▶ WORK TO BE COMPLETED: With the pictures set aside, reproduce each entry precisely as it reads.

▶ AVAILABLE RECORDS:
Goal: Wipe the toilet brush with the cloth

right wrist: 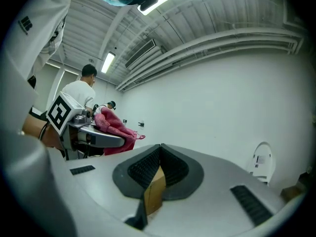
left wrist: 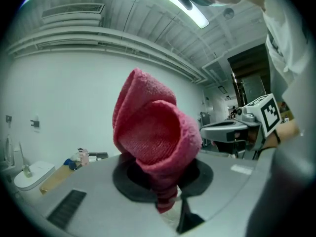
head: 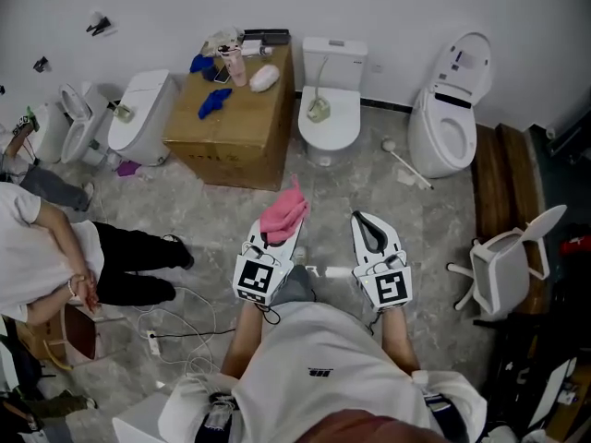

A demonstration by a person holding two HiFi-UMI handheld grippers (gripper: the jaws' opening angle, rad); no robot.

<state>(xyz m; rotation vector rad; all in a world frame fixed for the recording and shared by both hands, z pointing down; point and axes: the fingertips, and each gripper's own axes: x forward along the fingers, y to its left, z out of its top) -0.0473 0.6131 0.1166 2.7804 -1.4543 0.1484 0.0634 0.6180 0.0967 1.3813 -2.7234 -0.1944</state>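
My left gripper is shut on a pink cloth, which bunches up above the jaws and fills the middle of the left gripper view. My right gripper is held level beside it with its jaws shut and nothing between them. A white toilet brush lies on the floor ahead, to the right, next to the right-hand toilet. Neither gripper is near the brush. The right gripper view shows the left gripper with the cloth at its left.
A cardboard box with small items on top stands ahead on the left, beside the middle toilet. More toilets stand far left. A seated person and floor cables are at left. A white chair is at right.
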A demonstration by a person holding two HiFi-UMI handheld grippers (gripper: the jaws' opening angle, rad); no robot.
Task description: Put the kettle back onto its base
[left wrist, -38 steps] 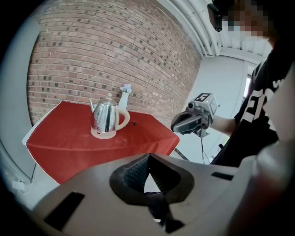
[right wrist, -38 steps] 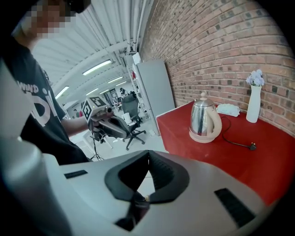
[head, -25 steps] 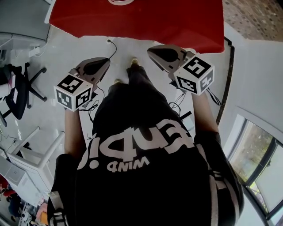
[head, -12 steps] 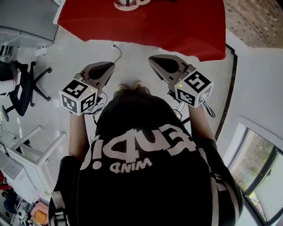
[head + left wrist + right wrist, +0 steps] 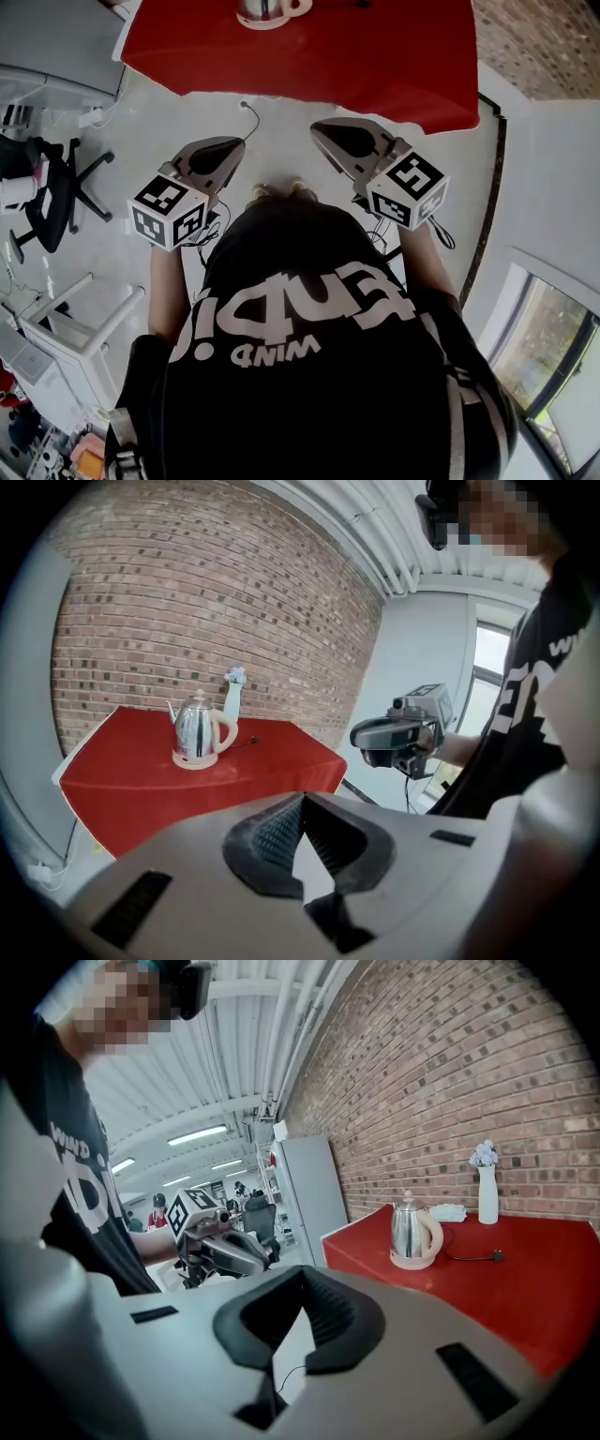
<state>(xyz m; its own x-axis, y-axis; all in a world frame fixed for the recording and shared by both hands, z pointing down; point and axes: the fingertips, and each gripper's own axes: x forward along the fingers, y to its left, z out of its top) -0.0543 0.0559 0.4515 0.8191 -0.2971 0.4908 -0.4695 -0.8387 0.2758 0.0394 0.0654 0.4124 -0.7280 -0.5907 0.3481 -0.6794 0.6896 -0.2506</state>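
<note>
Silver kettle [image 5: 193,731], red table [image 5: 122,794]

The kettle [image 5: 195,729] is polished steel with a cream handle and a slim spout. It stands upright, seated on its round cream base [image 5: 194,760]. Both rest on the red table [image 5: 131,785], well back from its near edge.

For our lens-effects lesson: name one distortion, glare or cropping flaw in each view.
Left gripper view: fisheye bends the brick wall, and the window washes out pale. Right gripper view: dark rounded corners, kettle sharp. Head view: kettle cropped by the top edge.
</note>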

▶ ANSWER BELOW:
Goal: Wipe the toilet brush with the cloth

right wrist: 
left wrist: 
head: 

A demonstration by a person holding two HiFi-UMI handheld grippers (gripper: the jaws' opening angle, rad); no robot.

<state>(xyz m; rotation vector rad; all in a world frame fixed for the recording and shared by both hands, z pointing down; point and axes: the fingertips, and each gripper's own axes: x forward along the fingers, y to its left, z out of its top) -0.0473 0.6131 0.1166 2.7804 -1.4543 0.1484 0.0634 0.6180 0.0967 1.3813 -2.7234 -0.1944</state>
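My left gripper is shut on a pink cloth, which bunches up above the jaws and fills the middle of the left gripper view. My right gripper is held level beside it with its jaws shut and nothing between them. A white toilet brush lies on the floor ahead, to the right, next to the right-hand toilet. Neither gripper is near the brush. The right gripper view shows the left gripper with the cloth at its left.
A cardboard box with small items on top stands ahead on the left, beside the middle toilet. More toilets stand far left. A seated person and floor cables are at left. A white chair is at right.
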A demonstration by a person holding two HiFi-UMI handheld grippers (gripper: the jaws' opening angle, rad); no robot.
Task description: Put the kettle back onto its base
[left wrist, -38 steps] 
[right wrist, -38 steps] 
[head, -25 steps] 
[head, -12 steps] 
[head + left wrist + right wrist, +0 steps] 
<state>(xyz m; its own x-axis, y-axis; all in a world frame fixed for the recording and shared by both hands, z pointing down; point and axes: the fingertips, and each gripper's own axes: x forward along the fingers, y to its left, z out of its top) -0.0543 0.0559 0.4515 0.8191 -0.2971 0.4908 -0.4695 -0.8387 0.2758 0.0394 0.0654 0.4124 -0.7280 -0.5907 0.3481 -0.6794 0.6896 -0.2506</state>
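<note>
Silver kettle [image 5: 193,731], red table [image 5: 122,794]

The kettle [image 5: 195,729] is polished steel with a cream handle and a slim spout. It stands upright, seated on its round cream base [image 5: 194,760]. Both rest on the red table [image 5: 131,785], well back from its near edge.

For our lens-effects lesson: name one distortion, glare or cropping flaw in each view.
Left gripper view: fisheye bends the brick wall, and the window washes out pale. Right gripper view: dark rounded corners, kettle sharp. Head view: kettle cropped by the top edge.
</note>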

This completes the answer.